I first started speaking to Christopher about this work for a show I curated at Te Tuhi titled The Inner Lives of Islands. The premise of which was to explore storytelling instincts from artists from across the Asia Pacific. It was the anecdotes of intercultural and international sharing of soap operas that propelled the exhibition, in particular hearing stories from friends and family about the popularity of Filipino soap operas in Samoa despite language barriers. What’s the worst you could do? was initially to see Christopher revisit a script he wrote in 2012 while still working in the film and theatre industry, a story about a solo mother seeking to save her family by way of a local talent quest. This was to be a marked change in Christopher’s practice, relying in the past on employing spontaneity and improvisation on set. His script, however, fell by the wayside in the process of shooting. The result instead is a kind of half-return to his former career, more narrative than previous works but without the hallmarks of traditional filmmaking–dialogue, plot, character development. What’s left behind is the construction of the filmed image. Lighting, framing and score heighten the work’s sense of atmosphere, bringing to the fore feeling over logic.

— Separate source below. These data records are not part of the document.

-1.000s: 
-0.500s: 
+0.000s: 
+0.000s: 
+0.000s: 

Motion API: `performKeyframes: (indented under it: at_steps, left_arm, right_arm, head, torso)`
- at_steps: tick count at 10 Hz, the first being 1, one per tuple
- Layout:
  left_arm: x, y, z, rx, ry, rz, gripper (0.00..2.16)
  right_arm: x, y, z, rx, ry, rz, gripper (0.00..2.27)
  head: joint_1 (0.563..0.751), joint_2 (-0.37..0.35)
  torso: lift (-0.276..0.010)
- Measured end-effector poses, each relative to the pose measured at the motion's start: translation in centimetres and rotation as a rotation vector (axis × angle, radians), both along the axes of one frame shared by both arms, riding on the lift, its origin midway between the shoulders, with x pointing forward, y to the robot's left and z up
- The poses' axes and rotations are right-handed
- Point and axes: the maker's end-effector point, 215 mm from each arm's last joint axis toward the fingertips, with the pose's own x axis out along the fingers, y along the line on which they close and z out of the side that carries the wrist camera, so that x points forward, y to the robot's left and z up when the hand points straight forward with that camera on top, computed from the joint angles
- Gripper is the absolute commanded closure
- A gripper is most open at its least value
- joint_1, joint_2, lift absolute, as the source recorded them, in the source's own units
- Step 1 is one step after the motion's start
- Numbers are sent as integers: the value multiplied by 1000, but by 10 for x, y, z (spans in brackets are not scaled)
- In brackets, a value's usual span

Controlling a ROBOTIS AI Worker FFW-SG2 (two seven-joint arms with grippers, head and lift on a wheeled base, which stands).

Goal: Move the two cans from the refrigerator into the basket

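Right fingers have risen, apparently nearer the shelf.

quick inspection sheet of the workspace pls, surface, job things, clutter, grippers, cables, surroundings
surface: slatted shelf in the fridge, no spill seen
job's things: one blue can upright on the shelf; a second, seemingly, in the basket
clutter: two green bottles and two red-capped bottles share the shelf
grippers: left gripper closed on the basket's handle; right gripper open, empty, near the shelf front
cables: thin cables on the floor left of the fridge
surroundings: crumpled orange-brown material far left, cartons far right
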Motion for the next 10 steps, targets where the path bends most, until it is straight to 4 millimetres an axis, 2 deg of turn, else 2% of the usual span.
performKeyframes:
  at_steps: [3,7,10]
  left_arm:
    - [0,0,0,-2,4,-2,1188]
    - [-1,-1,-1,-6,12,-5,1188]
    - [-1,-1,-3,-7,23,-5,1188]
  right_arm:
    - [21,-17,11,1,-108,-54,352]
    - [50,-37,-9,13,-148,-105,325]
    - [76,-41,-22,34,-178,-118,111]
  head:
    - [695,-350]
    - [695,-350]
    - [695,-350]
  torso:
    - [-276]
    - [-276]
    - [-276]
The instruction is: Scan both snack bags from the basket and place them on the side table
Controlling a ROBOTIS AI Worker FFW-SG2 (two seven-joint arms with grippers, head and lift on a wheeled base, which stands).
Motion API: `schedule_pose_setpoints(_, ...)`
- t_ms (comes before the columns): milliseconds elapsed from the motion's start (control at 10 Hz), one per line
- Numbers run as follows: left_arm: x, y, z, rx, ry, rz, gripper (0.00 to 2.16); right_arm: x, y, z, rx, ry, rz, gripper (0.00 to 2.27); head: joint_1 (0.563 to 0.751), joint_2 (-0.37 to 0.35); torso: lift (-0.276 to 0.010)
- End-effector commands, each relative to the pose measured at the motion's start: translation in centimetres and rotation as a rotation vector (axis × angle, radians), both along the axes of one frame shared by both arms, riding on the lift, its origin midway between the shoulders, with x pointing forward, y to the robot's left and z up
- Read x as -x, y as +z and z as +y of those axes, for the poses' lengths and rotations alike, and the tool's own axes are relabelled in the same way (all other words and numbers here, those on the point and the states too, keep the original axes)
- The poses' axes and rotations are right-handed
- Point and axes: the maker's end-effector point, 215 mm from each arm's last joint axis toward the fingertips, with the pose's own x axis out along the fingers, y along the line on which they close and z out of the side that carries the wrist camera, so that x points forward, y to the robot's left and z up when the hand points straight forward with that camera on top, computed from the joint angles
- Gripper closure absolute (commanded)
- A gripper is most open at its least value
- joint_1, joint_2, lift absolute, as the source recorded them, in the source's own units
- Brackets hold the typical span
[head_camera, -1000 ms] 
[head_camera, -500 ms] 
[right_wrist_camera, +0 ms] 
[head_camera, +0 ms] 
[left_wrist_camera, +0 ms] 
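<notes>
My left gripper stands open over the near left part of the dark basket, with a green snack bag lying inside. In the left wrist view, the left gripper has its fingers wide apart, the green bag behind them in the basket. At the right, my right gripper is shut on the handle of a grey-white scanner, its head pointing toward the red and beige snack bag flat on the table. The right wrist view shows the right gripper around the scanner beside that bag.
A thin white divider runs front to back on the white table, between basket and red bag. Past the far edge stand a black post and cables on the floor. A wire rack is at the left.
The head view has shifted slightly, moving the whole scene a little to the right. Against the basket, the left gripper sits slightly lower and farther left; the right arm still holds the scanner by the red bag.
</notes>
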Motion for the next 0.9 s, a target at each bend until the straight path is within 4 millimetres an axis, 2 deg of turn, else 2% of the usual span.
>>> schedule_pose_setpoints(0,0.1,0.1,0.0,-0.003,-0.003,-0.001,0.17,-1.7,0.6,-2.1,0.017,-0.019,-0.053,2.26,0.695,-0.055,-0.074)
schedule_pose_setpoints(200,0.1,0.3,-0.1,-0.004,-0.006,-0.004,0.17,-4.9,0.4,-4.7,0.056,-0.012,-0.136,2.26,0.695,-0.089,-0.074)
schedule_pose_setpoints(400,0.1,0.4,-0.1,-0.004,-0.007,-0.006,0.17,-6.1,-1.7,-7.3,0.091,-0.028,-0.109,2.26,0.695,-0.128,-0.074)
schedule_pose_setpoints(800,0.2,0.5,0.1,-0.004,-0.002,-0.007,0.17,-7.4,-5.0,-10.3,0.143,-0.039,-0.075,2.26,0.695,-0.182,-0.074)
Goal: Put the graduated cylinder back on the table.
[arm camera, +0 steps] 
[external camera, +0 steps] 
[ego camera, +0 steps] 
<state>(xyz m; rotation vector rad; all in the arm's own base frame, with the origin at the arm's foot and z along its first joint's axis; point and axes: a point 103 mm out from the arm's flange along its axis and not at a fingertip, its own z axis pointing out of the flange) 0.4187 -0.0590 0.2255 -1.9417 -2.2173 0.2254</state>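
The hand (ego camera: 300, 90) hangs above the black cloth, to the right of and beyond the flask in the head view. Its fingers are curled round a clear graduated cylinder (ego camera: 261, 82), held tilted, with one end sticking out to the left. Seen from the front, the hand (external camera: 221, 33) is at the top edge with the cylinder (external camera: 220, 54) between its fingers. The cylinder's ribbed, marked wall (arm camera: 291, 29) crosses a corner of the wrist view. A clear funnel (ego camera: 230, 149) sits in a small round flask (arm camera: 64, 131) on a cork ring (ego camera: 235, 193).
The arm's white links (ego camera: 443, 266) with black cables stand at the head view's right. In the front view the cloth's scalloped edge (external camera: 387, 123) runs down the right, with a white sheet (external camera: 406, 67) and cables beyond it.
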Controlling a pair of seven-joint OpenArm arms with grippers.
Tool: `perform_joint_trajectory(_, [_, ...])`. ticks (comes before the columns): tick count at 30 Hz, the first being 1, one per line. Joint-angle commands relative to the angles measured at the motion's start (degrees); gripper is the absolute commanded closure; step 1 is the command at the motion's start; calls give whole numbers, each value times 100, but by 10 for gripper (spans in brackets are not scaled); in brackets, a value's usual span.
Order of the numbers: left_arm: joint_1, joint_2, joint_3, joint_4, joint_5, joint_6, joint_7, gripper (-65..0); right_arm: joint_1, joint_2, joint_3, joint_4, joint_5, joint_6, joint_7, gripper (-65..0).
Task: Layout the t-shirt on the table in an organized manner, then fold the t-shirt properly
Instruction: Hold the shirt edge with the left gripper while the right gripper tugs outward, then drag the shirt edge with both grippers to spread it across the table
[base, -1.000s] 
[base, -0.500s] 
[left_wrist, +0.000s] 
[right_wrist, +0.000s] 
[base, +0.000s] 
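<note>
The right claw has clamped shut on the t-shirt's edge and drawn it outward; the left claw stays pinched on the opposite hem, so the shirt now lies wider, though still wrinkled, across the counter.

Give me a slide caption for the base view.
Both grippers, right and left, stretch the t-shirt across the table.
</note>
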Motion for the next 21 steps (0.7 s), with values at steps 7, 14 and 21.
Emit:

While the central characters on screen are his friends and family, Christopher is also acutely aware of where the audience is placed. The fragmented storytelling of What’s the worst you could do? allows audiences their own interpretations, to fill the gaps between scenes. By being selective with the tools of filmmaking he uses, he highlights the mechanisms by which stories are told and understood. What’s the worst you could do? embraces the complexity of incoherence and acknowledges the fallibility of storytelling. What’s revealing is how we make sense of these gaps and what those assumptions say about us.